▸ Exercise description: Every line from the one with "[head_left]" up to and including the one with "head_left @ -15" is to be output exactly as it appears below; pictures are not.
Supplied records: Begin
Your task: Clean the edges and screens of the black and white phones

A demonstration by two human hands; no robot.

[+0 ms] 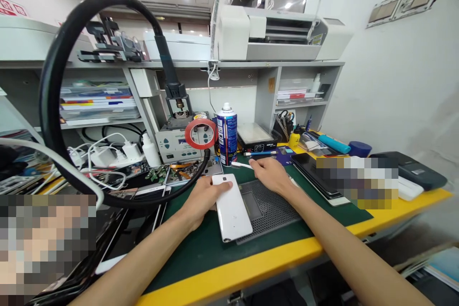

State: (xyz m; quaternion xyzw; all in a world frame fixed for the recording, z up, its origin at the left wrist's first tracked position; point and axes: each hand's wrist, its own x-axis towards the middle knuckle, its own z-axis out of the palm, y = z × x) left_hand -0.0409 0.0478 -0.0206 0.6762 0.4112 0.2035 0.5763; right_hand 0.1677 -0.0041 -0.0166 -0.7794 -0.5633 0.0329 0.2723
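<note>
**Bench status: both hands down on the mat, phone under the left**

Nearest: the yellow front edge of the tabletop [251, 267]. Both bare forearms cross it onto the dark green mat [201, 248].

- left hand [202, 198]: laid flat on the upper half of a white smartphone [234, 215]. Fingers stretched across its back, not wrapped round it.
- The phone lies back side up, long axis running away from the camera, slightly skewed. Its left part sits on the green mat; its right part overlaps a dark perforated rectangular pad [272, 205].
- right hand [273, 174]: palm down just past the pad's far edge, fingers curled narrow. Fingertips are at a white slim stick [241, 165] lying on the mat. Can't tell whether it is pinched or only touched.
- The hands are near each other, not touching.

Around them:
- A blue-and-white spray can [227, 134] stands upright just beyond the stick.
- A red ring of tape [200, 134] is right beside the can on its left, in front of a grey rework station [175, 146].
- A thick black hose [53, 81] loops up from the station and round the left of the view. Its lower arc passes just left of the left hand.
- White chargers and cables [107, 155] lie further left.
- A stack of flat black devices [315, 172] lies on the mat right of the right hand, with a teal cylinder [333, 144] beyond it.
- A white boxy machine [279, 33] sits on top of the grey shelf unit behind.
</note>
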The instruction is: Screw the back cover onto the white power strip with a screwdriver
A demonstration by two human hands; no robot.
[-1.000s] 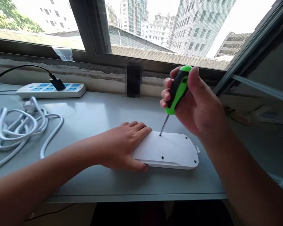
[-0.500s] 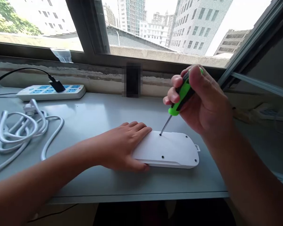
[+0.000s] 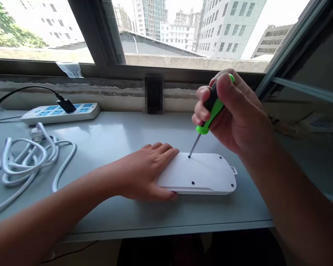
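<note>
The right hand [image 3: 233, 111] is closed around a screwdriver [image 3: 214, 105]. Its fingers [image 3: 201, 99] curl about the green-and-black handle and the thumb lies along it, hiding much of the grip. The thin steel shaft [image 3: 195, 145] slants down and left, its tip touching the far-left screw hole [image 3: 189, 156] of four that show on a long white plastic casing [image 3: 199, 173]. At this size, the tip's seating and any screw inside the holes are too small to make out.

The left hand [image 3: 147, 171] is open, palm down, resting flat across the casing's left end and hiding that part, so more holes could lie beneath it. One small tab [image 3: 233, 170] sticks out at the casing's right end. The casing lies on a grey worktop [image 3: 113, 136].

Left of the hands, one white cord [image 3: 24, 159] sits in loose coils, its plug [image 3: 36, 133] partly tangled in them. Against the far wall stands one white power strip [image 3: 59, 113] with blue sockets. A black plug adapter [image 3: 67, 106] covers some of them, so they cannot be counted, and a black cable [image 3: 24, 88] runs left out of view. Right of centre, one dark upright object [image 3: 154, 94] is pixelated beyond recognition. Beyond it, a mesh-screened window [image 3: 188, 37] shows tall buildings.
</note>
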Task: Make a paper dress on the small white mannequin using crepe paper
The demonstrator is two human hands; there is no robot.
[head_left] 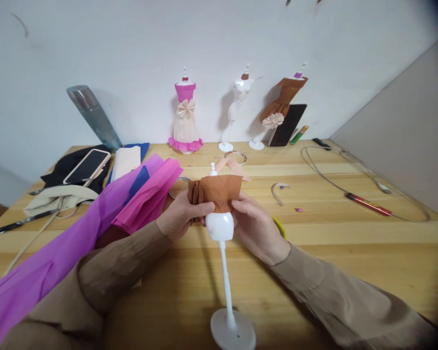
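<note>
A small white mannequin (219,227) on a thin stand with a round base tilts toward me, its lower end nearest. Brown crepe paper (221,192) wraps around its upper body, with a folded bunch at the left. My left hand (182,212) is closed on the paper at the mannequin's left, thumb pressed on its lower edge. On the other side, my right hand (255,221) pinches the paper's right edge between thumb and fingers. Some fingers of both hands are hidden behind the paper and mannequin.
Purple crepe paper (76,243) and pink crepe paper (149,197) lie left. Behind stand a pink-and-cream dressed mannequin (185,116), a bare mannequin (235,109) and a brown-dressed mannequin (286,99). A bottle (95,116), phone (87,166) and red-handled tool (368,204) surround the work area.
</note>
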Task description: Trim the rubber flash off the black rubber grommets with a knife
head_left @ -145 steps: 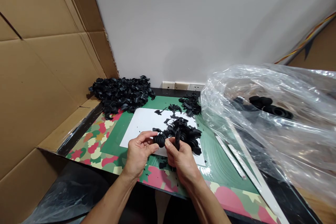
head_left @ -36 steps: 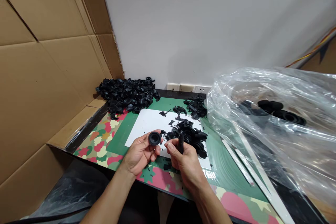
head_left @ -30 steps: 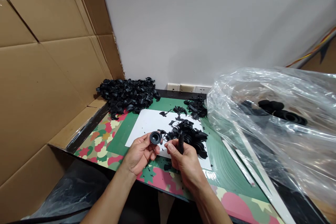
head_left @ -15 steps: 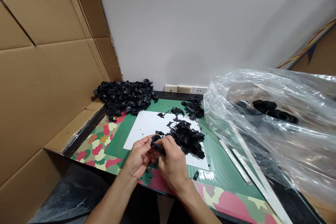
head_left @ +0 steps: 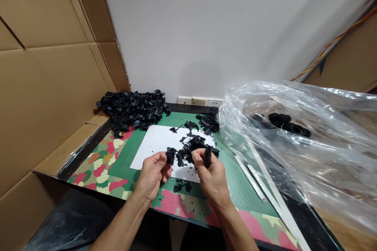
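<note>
Left hand (head_left: 151,177) has the black ribbed piece (head_left: 170,157) pinched over the white sheet (head_left: 159,137), right hand (head_left: 213,178) is wrapped round a dark tool (head_left: 207,157) — can't make out its tip. I'd keep that pinch well back from the free end — firm, but not squashing the ribs.

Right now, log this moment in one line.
left hand: holds ribbed black piece; right hand: holds black handle; white sheet: scraps on top; plastic bag: right side, dark pieces inside
</note>
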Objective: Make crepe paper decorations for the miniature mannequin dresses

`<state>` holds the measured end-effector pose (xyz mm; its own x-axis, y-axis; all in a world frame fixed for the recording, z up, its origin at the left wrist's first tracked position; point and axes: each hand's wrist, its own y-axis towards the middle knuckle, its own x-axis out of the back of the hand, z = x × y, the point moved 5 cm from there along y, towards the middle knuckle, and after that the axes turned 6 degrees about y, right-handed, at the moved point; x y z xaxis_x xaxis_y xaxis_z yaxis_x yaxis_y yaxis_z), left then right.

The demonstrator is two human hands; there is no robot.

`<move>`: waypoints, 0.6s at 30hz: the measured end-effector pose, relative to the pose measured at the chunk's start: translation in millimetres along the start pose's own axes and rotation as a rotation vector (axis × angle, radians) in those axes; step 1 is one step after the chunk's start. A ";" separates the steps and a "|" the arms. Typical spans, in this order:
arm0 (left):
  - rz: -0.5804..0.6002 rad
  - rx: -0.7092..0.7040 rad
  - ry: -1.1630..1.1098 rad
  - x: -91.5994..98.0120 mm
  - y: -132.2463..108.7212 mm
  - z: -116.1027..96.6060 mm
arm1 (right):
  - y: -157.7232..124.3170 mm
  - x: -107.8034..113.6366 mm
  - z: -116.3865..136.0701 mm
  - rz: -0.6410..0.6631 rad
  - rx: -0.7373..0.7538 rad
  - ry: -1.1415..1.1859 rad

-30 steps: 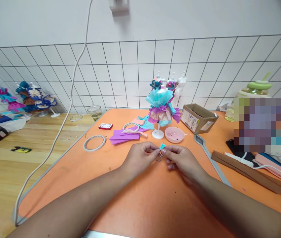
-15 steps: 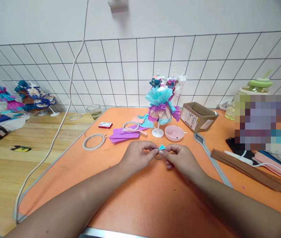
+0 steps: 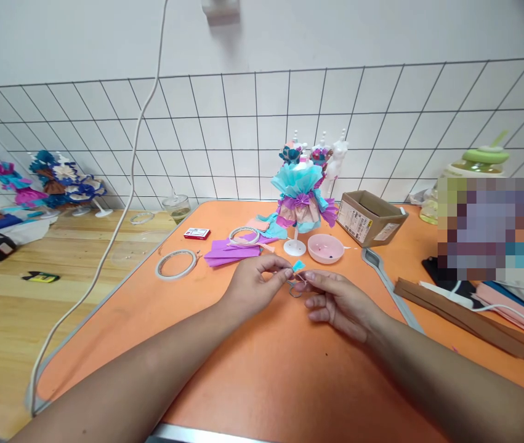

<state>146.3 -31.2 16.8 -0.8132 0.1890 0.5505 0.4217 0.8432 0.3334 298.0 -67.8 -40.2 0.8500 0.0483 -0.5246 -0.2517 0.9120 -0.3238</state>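
Between thumb and forefinger, my left hand point(image 3: 262, 277) pinches a small piece of turquoise paper point(image 3: 298, 266). Close beside it is my right hand point(image 3: 340, 300), its thumb and forefinger closed on what looks like a thin pale strip point(image 3: 302, 278) running from the paper's lower end; the other fingers are loosely curled. Just under the fingertips, a thin grey ring point(image 3: 295, 291) shows in part; whether it is part of a tool I cannot tell. Beyond my hands stands a small mannequin point(image 3: 299, 197) dressed in turquoise, purple and peach crepe paper. A pink bowl point(image 3: 325, 249) with tiny beads sits beside its base.
Purple crepe paper point(image 3: 229, 252) lies left of the mannequin under a tape roll point(image 3: 244, 235). Another tape roll point(image 3: 176, 264) and a small red-white box point(image 3: 197, 233) are farther left. A cardboard box point(image 3: 372, 216) and brown paper strips point(image 3: 465, 320) lie right. A white cable point(image 3: 118, 227) hangs at left.
My right hand has moved slightly down and away from the turquoise paper, its lower fingers opening. The turquoise paper has tilted and shifted a little left in my left fingers.
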 end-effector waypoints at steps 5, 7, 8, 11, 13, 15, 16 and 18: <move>0.042 -0.044 0.068 -3.9 -2.5 -2.5 | 5.0 5.8 -2.2 -0.004 -0.028 0.041; 0.060 -0.080 0.103 -4.8 -3.1 -3.5 | 5.2 6.0 -1.0 0.018 -0.055 0.025; 0.065 -0.096 0.117 -4.9 -3.3 -4.0 | 4.7 6.0 -0.5 0.027 -0.082 0.021; 0.042 -0.126 0.158 -2.9 -3.1 -4.2 | 2.4 8.1 -0.3 0.033 -0.208 0.040; 0.031 -0.143 0.181 -1.6 -2.8 -3.4 | 1.5 9.8 0.2 0.046 -0.243 0.033; 0.042 -0.173 0.203 -1.9 -2.8 -2.7 | 1.6 10.3 0.8 0.082 -0.221 -0.016; 0.054 -0.192 0.213 -2.5 -3.0 -2.6 | 1.8 10.2 0.4 0.101 -0.209 -0.043; 0.076 -0.230 0.233 -3.7 -3.6 -3.0 | 2.1 10.1 -1.4 0.127 -0.203 -0.082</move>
<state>149.1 -36.5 15.8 -0.6733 0.1047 0.7319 0.5791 0.6901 0.4340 305.4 -66.0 -47.3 0.8384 0.1976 -0.5080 -0.4395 0.7962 -0.4158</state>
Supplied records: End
▸ Worked solution:
[head_left] 
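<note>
A small white mannequin (219,227) on a thin stand with a round base tilts toward me, its lower end nearest. Brown crepe paper (221,192) wraps around its upper body, with a folded bunch at the left. My left hand (182,212) is closed on the paper at the mannequin's left, thumb pressed on its lower edge. On the other side, my right hand (255,221) pinches the paper's right edge between thumb and fingers. Some fingers of both hands are hidden behind the paper and mannequin.
Purple crepe paper (76,243) and pink crepe paper (149,197) lie left. Behind stand a pink-and-cream dressed mannequin (185,116), a bare mannequin (235,109) and a brown-dressed mannequin (286,99). A bottle (95,116), phone (87,166) and red-handled tool (368,204) surround the work area.
</note>
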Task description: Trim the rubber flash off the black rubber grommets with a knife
head_left @ -145 steps: 
head_left @ -36 steps: 
head_left @ -30 steps: 
head_left @ -15 steps: 

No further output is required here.